> [TRY IT]
If a line in the data holds the string "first", list it.

> [STORED DATA]
○ ○ ○

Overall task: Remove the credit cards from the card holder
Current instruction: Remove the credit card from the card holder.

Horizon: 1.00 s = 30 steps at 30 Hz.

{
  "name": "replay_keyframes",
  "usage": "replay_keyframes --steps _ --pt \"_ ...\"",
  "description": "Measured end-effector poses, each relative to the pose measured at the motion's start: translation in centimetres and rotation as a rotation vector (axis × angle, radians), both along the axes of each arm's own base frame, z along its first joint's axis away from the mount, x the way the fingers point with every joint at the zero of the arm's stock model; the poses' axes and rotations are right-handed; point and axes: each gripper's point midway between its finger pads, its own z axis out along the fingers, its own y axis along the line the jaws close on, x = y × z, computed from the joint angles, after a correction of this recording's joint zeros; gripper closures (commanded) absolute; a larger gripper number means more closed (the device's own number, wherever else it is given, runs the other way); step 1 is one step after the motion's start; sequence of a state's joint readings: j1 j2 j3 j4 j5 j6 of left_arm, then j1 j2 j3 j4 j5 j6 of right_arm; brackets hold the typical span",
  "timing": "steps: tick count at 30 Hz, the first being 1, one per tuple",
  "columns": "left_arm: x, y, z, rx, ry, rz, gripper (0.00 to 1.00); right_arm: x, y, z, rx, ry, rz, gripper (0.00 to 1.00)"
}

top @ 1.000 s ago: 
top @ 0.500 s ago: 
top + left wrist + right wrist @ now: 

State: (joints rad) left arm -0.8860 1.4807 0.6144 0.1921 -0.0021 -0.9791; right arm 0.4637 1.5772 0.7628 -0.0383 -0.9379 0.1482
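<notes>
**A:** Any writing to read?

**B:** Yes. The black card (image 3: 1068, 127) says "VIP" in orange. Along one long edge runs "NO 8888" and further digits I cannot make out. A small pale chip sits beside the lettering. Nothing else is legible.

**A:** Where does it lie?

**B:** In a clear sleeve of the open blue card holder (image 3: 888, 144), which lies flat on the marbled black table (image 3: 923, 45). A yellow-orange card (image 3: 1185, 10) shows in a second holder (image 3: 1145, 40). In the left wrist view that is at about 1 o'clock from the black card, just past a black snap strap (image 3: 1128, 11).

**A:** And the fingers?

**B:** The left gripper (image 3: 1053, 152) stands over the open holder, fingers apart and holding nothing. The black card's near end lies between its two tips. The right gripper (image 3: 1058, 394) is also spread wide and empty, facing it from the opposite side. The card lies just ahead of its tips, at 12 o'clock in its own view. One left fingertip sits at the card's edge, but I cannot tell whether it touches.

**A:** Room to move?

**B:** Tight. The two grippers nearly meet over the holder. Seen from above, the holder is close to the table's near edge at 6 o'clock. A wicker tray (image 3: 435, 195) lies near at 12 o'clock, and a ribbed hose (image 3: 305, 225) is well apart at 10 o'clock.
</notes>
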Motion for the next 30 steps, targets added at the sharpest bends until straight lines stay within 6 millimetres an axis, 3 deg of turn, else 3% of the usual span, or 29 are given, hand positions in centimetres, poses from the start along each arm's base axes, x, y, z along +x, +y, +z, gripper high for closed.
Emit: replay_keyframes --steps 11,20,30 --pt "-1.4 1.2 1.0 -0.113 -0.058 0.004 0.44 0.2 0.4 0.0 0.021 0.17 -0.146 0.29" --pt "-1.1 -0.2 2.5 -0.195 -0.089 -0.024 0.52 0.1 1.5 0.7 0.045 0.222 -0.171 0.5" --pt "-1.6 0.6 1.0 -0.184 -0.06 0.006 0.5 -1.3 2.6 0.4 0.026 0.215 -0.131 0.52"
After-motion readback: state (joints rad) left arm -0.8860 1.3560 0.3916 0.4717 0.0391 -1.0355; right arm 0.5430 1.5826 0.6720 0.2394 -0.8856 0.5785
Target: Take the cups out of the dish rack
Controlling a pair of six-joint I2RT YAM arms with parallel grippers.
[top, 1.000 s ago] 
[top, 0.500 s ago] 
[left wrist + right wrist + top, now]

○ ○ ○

> [SOLUTION FOR THIS EXERCISE]
  "description": "Measured end-effector poses, each relative to the pose measured at the motion's start: translation in centimetres and rotation as a rotation vector (axis × angle, radians), both along the axes of each arm's own base frame, z along its first joint's axis away from the mount, x the way the fingers point with every joint at the zero of the arm's stock model; the poses' axes and rotations are right-handed; point and axes: each gripper's point midway between its finger pads, its own z axis out along the fingers, its own y axis along the line the jaws close on, x = y × z, computed from the joint angles, after a correction of this recording's joint zeros; gripper closures (commanded) absolute; a larger gripper number means more closed (the device's own number, wherever else it is given, runs the other way); step 1 is one step after the motion's start; sequence of a state's joint readings: j1 j2 j3 j4 j5 j6 of left_arm, then j1 j2 j3 j4 j5 j6 of right_arm; brackets hold the typical span",
  "timing": "steps: tick count at 30 Hz, the first being 1, one per tuple",

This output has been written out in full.